Mahmoud Freige, a social activist from Kafr Qasem, called it the Israeli Arab population’s first nonpolitical environmental battle. “The partnership with Rosh Ha’ayin is spectacular, a feeling of shared destiny,” he said, noting that a common adversary had brought Jews and Arabs together. If the plans are approved, the power station will be established next to Kafr Qasem.
Freige said it would be just 80 meters (260 feet) from homes in the city. “We will have a water shortage. This will lead to shutting down a well that provides water to a third of the residents and businesses in the area,” he claimed. It would also critically harm residents’ quality of life, and the noise from the turbines would be expected to affect a large portion of Kafr Qasem to an extent that would make living there unbearable, he predicted.

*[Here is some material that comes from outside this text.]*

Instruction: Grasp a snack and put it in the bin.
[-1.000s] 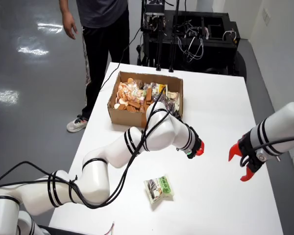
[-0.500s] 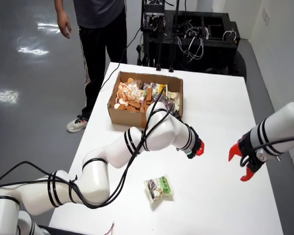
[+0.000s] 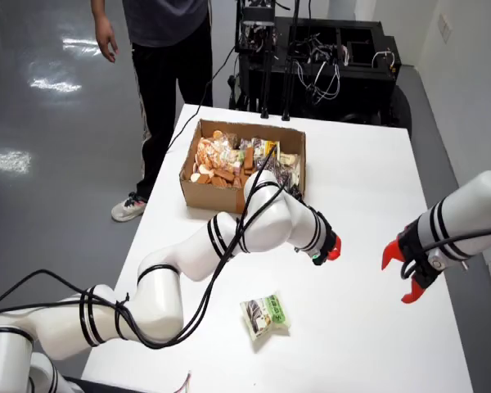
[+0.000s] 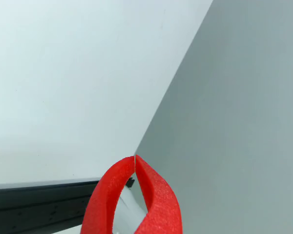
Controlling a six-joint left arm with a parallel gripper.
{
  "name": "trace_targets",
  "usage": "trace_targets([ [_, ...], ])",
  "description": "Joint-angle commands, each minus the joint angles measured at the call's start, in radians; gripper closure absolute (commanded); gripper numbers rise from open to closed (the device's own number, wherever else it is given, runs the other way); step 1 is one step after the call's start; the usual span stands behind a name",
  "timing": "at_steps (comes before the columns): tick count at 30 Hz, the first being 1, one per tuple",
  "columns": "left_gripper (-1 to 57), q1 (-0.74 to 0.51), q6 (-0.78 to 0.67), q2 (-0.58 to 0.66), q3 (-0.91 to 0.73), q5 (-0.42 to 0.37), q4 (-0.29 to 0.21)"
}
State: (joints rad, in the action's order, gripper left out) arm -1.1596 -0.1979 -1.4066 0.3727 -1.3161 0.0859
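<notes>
- In the overhead view the working arm's tool [image 3: 331, 248] showed only a red tip past the wrist — whether its jaws were parted could not be told there.
- The snack packet's [image 3: 266, 315] print was too small to read.
- The person [image 3: 159, 49] beside the worktop [image 3: 368, 172] was cut off above the chest by the top edge.
- The items in the cardboard box [image 3: 203, 190] lay heaped — single pieces could not be told apart.
- The red tool [image 4: 135, 195] in the gripper-mounted view was cut off by the bottom edge.

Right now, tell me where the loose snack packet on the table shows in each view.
View from above: the snack packet lies lower centre on the white table, apart from the cardboard box.
View that rides on the gripper: not in it.
Shared landmark: the table's edge against the grey floor.
</notes>
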Motion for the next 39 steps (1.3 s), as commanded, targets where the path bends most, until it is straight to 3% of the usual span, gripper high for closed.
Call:
trace_targets([
  [1, 56.3, 0.0, 0.0, 0.0, 0.0, 0.0, 0.0],
  [15, 56.5, 0.011, 0.019, 0.0, 0.0, -0.001, 0.0],
  [31, 55.6, 0.037, -0.492, 0.008, -0.021, -0.008, 0.009],
  [39, 48.2, 0.053, -0.696, 0.149, -0.314, -0.013, 0.01],
])
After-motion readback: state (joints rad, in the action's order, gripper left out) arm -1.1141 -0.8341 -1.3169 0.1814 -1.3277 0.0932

“The power station would be an environmental and human disaster for the residents, particularly of Kafr Qasem,” alleged Muzhar Badir, a Kafr Qasem social activist. He said it would pollute the ground, “in addition to the environmental hazards that we [already] experience in the city on a daily basis.”
The residents vowed not to give up the fight. “The more we have delved into the consequences of the establishment of the station, the more determined we have become in our fight,” Badir said. “Our interest is a shared one, [among] Arabs and Jews. We won’t give up on it even though we know that that the mission isn’t an easy one.”
Zafrani, the Rosh Ha’ayin resident, claimed that the plant would cause pollution in the vicinity of homes and workplaces. Diesel fuel could endanger residents’ drinking water and air pollution would harm their health. “There can be no negotiations over this. We will fight to the end,” she said.